_How to complete this task_. In full and without alteration, write out the data below.

BEGIN

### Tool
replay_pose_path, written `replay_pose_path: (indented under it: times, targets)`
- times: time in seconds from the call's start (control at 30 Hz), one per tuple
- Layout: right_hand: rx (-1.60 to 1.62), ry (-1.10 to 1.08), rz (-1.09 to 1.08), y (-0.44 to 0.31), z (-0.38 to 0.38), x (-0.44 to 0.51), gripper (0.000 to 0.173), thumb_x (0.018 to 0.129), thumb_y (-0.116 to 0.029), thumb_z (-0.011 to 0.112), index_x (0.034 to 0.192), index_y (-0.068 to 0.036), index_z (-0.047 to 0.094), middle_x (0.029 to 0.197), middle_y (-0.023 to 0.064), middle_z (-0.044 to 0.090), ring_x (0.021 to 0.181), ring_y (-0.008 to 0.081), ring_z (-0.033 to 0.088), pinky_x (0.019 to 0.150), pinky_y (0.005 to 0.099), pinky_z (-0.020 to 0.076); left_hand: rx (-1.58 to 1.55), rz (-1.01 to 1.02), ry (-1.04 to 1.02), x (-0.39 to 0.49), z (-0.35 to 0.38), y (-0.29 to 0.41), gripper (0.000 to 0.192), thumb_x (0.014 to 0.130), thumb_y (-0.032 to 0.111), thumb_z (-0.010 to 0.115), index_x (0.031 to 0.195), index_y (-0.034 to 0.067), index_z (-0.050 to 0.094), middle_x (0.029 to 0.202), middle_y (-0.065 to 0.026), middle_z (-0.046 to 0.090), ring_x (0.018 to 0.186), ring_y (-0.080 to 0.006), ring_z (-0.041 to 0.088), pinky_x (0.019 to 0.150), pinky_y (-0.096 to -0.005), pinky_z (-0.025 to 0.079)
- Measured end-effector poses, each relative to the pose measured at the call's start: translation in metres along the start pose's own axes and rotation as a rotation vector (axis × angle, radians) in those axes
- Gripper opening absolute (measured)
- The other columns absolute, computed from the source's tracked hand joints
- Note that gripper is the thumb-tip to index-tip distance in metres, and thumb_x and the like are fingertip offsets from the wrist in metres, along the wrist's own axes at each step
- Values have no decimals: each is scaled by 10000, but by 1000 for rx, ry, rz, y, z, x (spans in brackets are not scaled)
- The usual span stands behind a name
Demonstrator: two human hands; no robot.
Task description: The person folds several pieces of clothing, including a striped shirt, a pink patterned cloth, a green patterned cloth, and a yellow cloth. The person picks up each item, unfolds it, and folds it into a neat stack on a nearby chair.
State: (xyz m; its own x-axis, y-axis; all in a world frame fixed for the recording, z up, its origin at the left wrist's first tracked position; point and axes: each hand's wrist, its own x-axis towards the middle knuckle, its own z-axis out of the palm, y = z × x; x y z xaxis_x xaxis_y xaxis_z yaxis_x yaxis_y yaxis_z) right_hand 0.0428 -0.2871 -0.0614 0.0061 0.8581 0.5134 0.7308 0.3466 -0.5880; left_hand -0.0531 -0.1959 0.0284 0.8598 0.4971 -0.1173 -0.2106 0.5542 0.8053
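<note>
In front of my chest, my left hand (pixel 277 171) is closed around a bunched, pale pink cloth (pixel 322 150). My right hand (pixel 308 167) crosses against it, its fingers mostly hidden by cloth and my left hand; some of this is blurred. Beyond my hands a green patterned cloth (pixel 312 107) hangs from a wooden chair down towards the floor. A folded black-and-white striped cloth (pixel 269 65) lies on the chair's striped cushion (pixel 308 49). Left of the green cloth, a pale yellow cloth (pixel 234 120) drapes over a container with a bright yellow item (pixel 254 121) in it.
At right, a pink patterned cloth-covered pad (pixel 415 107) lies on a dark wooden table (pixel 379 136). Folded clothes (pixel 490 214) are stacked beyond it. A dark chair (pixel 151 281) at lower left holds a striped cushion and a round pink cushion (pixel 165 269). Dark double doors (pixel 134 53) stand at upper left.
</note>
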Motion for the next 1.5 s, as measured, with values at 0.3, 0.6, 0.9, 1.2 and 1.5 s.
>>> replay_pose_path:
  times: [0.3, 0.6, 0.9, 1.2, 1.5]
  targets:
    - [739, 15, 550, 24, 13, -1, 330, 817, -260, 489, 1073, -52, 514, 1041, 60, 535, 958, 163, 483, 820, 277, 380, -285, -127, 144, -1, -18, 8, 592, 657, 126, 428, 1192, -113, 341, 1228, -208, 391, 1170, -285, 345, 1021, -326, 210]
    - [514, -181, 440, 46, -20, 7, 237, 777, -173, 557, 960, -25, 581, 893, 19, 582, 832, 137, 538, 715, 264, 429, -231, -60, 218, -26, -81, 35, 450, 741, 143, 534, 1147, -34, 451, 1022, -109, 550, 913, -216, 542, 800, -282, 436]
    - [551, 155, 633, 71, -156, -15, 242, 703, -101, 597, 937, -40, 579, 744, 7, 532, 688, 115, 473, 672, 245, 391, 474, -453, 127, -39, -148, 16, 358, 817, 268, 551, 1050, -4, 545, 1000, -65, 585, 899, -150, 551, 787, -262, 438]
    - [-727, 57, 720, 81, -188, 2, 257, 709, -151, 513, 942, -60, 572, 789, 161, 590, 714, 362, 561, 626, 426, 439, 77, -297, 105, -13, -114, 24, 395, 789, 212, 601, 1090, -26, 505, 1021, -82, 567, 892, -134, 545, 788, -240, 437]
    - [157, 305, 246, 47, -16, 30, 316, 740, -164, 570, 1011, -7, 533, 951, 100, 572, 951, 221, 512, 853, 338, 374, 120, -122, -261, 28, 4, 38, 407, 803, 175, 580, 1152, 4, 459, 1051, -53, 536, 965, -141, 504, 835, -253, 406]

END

_Your response_.
### Tool
replay_pose_path, written `replay_pose_path: (indented under it: times, targets)`
- times: time in seconds from the call's start (control at 30 Hz), one per tuple
- Layout: right_hand: rx (-1.60 to 1.62), ry (-1.10 to 1.08), rz (-1.09 to 1.08), y (-0.44 to 0.31), z (-0.38 to 0.38), x (-0.44 to 0.51), gripper (0.000 to 0.173), thumb_x (0.018 to 0.129), thumb_y (-0.116 to 0.029), thumb_z (-0.011 to 0.112), index_x (0.034 to 0.192), index_y (-0.068 to 0.036), index_z (-0.047 to 0.094), middle_x (0.029 to 0.197), middle_y (-0.023 to 0.064), middle_z (-0.044 to 0.090), ring_x (0.021 to 0.181), ring_y (-0.008 to 0.081), ring_z (-0.033 to 0.088), pinky_x (0.019 to 0.150), pinky_y (0.005 to 0.099), pinky_z (-0.020 to 0.076); left_hand: rx (-1.58 to 1.55), rz (-1.01 to 1.02), ry (-1.04 to 1.02), x (-0.39 to 0.49), z (-0.35 to 0.38), y (-0.29 to 0.41), gripper (0.000 to 0.192), thumb_x (0.014 to 0.130), thumb_y (-0.032 to 0.111), thumb_z (-0.010 to 0.115), index_x (0.031 to 0.195), index_y (-0.034 to 0.067), index_z (-0.050 to 0.094), middle_x (0.029 to 0.202), middle_y (-0.065 to 0.026), middle_z (-0.046 to 0.090), ring_x (0.018 to 0.186), ring_y (-0.080 to 0.006), ring_z (-0.041 to 0.088), pinky_x (0.019 to 0.150), pinky_y (-0.096 to -0.005), pinky_z (-0.025 to 0.079)
- Measured end-effector poses, each relative to the pose measured at the call's start: translation in metres along the start pose's own axes and rotation as a rotation vector (axis × angle, radians) in those axes
- Gripper opening absolute (measured)
- The other columns absolute, computed from the source's tracked hand joints
- Note that gripper is the thumb-tip to index-tip distance in metres, and thumb_x and the like are fingertip offsets from the wrist in metres, along the wrist's own axes at each step
- Values have no decimals: each is scaled by 10000, but by 1000 for rx, ry, rz, y, z, x (spans in brackets are not scaled)
- The usual span stands behind a name
Demonstrator: two human hands; no robot.
Task description: The person folds several pieces of clothing, including a striped shirt, a pink patterned cloth, a green patterned cloth, and a yellow cloth. The person picks up each item, unfolds it, and folds it into a neat stack on a nearby chair.
State: (xyz m; its own x-axis, y-axis; all in a world frame fixed for the recording, z up, its origin at the left wrist's first tracked position; point and axes: each hand's wrist, its own x-axis towards the middle knuckle, its own z-axis out of the palm, y = z × x; x y z xaxis_x xaxis_y xaxis_z yaxis_x yaxis_y yaxis_z) right_hand 0.0428 -0.2871 -0.0614 0.0061 0.8581 0.5134 0.7308 0.3466 -0.5880; left_hand -0.0531 -0.1959 0.0284 0.8598 0.4971 -0.1173 -0.2106 0.5542 0.8053
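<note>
In front of my chest, my left hand (pixel 277 171) is closed around a bunched, pale pink cloth (pixel 322 150). My right hand (pixel 308 167) crosses against it, its fingers mostly hidden by cloth and my left hand; some of this is blurred. Beyond my hands a green patterned cloth (pixel 312 107) hangs from a wooden chair down towards the floor. A folded black-and-white striped cloth (pixel 269 65) lies on the chair's striped cushion (pixel 308 49). Left of the green cloth, a pale yellow cloth (pixel 234 120) drapes over a container with a bright yellow item (pixel 254 121) in it.
At right, a pink patterned cloth-covered pad (pixel 415 107) lies on a dark wooden table (pixel 379 136). Folded clothes (pixel 490 214) are stacked beyond it. A dark chair (pixel 151 281) at lower left holds a striped cushion and a round pink cushion (pixel 165 269). Dark double doors (pixel 134 53) stand at upper left.
</note>
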Motion for the next 1.5 s, as measured, with values at 0.3, 0.6, 0.9, 1.2 and 1.5 s.
>>> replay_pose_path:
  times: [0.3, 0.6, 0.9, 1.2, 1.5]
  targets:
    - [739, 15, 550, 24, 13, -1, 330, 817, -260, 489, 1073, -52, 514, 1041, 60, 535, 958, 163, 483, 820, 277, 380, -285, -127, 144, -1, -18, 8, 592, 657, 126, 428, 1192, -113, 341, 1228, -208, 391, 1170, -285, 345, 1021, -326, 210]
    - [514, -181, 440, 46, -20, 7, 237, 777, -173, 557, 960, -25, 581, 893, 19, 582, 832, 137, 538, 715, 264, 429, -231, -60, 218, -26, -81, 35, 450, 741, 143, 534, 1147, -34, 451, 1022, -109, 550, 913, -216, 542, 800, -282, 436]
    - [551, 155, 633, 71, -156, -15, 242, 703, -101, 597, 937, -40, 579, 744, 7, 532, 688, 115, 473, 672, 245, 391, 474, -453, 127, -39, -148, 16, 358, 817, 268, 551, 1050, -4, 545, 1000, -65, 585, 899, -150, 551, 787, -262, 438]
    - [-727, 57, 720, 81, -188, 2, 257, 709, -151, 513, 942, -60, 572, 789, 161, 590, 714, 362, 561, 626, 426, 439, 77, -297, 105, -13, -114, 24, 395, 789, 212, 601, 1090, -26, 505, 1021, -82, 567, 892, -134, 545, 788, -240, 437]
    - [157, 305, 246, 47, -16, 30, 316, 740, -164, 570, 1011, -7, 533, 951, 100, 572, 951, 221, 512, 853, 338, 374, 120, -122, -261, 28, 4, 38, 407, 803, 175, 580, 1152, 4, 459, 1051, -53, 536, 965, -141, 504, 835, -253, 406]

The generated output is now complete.